Work request
Which of the lines below contain the string "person"? Copy each one.
-- Data for the task follows --
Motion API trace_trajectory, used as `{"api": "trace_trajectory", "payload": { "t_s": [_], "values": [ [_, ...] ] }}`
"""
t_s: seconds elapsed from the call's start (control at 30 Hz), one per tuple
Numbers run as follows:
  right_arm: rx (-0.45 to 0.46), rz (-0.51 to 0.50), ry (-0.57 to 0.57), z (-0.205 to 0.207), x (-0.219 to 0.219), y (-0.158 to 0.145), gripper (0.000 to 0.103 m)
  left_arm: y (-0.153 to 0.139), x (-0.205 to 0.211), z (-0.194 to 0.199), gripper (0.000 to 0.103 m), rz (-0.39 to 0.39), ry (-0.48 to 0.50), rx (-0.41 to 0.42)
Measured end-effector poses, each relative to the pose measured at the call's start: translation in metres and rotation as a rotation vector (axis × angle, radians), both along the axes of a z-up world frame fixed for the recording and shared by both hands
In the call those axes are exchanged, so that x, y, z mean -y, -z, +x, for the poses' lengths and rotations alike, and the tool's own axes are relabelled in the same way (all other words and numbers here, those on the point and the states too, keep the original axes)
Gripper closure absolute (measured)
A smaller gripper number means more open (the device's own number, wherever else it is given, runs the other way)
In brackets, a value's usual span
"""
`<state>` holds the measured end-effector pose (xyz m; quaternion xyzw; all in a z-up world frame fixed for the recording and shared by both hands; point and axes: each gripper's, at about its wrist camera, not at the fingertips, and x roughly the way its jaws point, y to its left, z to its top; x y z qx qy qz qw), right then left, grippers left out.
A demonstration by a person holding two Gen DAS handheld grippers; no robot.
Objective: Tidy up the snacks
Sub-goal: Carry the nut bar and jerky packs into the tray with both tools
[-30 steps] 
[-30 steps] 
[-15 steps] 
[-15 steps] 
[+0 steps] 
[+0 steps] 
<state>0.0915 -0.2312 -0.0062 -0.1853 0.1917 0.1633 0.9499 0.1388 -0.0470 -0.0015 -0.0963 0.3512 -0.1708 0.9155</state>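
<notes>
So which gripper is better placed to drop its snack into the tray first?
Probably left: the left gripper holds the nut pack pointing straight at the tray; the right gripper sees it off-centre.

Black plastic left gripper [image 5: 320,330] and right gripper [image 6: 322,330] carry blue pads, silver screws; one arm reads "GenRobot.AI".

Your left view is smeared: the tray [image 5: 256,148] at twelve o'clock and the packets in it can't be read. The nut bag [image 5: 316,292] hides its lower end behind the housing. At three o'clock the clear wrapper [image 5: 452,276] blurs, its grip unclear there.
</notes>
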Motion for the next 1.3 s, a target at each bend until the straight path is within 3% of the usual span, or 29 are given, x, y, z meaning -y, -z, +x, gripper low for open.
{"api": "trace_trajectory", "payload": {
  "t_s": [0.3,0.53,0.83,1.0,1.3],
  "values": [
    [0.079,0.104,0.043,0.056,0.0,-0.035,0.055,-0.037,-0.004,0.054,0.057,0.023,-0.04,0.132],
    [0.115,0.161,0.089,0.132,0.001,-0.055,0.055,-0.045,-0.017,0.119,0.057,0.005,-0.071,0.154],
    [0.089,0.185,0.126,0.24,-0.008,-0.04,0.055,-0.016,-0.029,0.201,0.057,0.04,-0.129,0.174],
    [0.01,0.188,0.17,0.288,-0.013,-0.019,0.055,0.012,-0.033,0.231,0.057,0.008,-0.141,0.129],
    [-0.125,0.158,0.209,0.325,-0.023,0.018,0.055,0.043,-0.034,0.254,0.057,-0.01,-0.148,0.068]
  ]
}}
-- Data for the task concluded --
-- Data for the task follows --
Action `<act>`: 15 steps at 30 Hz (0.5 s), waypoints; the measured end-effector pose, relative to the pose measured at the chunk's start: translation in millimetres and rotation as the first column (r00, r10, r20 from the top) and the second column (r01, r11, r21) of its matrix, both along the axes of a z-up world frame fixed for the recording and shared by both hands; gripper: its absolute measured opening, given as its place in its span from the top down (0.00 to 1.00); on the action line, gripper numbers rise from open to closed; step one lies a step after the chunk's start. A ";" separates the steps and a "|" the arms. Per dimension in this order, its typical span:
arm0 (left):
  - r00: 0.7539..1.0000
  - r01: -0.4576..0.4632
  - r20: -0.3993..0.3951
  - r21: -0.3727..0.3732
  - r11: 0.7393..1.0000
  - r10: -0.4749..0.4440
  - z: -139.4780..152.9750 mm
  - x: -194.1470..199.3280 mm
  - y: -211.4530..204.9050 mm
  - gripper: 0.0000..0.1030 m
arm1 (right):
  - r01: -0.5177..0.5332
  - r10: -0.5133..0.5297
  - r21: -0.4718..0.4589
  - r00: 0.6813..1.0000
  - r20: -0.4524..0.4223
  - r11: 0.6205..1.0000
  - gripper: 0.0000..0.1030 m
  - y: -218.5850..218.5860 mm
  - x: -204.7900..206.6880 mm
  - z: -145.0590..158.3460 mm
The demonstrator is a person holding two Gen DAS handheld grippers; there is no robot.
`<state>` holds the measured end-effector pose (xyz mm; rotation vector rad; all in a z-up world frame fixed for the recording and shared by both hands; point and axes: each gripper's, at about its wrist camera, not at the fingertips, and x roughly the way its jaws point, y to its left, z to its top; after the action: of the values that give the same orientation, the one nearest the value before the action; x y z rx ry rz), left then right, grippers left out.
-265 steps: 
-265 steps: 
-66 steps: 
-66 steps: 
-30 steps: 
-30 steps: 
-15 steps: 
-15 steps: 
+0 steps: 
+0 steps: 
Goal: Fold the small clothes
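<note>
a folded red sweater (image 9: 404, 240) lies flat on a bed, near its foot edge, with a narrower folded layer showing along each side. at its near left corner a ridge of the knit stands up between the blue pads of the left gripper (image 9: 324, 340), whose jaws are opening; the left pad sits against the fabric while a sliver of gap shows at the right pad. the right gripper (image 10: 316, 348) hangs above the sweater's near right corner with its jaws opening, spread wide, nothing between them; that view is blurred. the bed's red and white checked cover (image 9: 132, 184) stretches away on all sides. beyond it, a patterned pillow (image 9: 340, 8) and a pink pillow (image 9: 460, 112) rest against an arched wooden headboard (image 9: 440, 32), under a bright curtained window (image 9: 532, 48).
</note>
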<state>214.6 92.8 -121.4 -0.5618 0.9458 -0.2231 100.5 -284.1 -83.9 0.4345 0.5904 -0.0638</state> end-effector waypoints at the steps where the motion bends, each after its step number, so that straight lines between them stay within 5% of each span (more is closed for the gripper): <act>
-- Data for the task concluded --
Result
A demonstration by a person holding two Gen DAS handheld grippers; no robot.
The demonstrator is a person holding two Gen DAS handheld grippers; there is no robot.

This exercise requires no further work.